**BRIEF:**
The span to repeat in the listing below runs from the line containing "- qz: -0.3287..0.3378" to the line containing "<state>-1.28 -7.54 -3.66", inclusive. Repeat it exactly, and only it.
= Beginning of Section =
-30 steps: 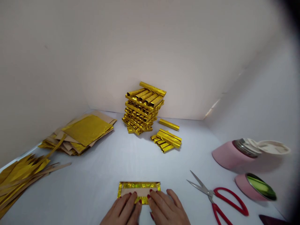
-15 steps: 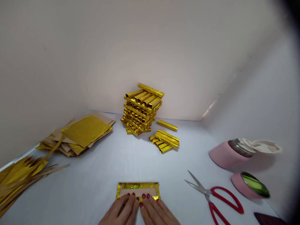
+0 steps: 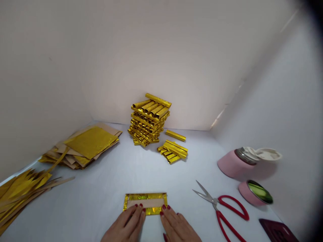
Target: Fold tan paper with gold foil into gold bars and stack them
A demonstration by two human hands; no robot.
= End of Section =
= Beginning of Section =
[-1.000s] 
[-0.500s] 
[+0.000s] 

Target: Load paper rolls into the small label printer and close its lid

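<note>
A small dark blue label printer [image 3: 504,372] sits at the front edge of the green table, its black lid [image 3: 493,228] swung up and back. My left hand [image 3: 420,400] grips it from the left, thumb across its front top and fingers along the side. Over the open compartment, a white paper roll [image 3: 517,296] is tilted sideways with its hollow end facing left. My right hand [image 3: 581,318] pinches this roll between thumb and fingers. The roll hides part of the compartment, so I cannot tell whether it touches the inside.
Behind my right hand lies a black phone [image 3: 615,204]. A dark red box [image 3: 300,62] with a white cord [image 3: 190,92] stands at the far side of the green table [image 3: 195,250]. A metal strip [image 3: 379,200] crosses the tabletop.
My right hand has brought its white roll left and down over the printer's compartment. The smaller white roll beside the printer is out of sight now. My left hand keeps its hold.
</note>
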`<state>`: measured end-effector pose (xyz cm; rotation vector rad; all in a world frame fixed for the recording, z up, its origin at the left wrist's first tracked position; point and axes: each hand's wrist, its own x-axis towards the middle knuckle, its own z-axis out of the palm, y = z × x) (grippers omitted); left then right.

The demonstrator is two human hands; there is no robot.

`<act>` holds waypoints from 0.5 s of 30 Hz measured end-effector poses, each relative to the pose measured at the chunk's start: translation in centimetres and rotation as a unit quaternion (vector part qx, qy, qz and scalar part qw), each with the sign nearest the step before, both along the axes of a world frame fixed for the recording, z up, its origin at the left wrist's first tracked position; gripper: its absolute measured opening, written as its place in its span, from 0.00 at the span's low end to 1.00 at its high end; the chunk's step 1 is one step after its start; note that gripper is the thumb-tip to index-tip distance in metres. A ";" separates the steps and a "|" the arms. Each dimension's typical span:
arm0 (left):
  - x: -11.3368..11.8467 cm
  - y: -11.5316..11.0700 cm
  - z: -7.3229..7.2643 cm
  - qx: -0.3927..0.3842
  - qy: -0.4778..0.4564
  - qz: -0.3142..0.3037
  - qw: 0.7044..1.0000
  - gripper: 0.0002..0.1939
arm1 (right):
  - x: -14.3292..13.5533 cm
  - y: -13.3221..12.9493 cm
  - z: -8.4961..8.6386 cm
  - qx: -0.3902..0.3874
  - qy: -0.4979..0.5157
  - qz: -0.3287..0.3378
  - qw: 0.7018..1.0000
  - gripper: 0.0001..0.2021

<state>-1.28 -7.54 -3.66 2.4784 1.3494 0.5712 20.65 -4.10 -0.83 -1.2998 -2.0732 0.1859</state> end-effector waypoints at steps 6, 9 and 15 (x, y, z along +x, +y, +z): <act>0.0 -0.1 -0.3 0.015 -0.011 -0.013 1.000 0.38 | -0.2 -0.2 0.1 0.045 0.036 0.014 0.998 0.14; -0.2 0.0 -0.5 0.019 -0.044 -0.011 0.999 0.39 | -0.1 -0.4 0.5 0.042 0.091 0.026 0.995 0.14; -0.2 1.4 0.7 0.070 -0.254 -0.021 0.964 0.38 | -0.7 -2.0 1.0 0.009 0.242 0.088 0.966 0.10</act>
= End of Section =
**EXERCISE ANSWER:**
  - qz: -0.3287..0.3378
  - qw: 0.7018..1.0000
  - gripper: 0.0001..0.2021

<state>-1.28 -7.54 -3.66 2.4784 1.3494 0.5712 20.65 -4.10 -0.83 -1.2998 -2.0732 0.1859</state> end-effector waypoints at steps 6, 9 and 15 (x, y, z along +x, +y, +z): <act>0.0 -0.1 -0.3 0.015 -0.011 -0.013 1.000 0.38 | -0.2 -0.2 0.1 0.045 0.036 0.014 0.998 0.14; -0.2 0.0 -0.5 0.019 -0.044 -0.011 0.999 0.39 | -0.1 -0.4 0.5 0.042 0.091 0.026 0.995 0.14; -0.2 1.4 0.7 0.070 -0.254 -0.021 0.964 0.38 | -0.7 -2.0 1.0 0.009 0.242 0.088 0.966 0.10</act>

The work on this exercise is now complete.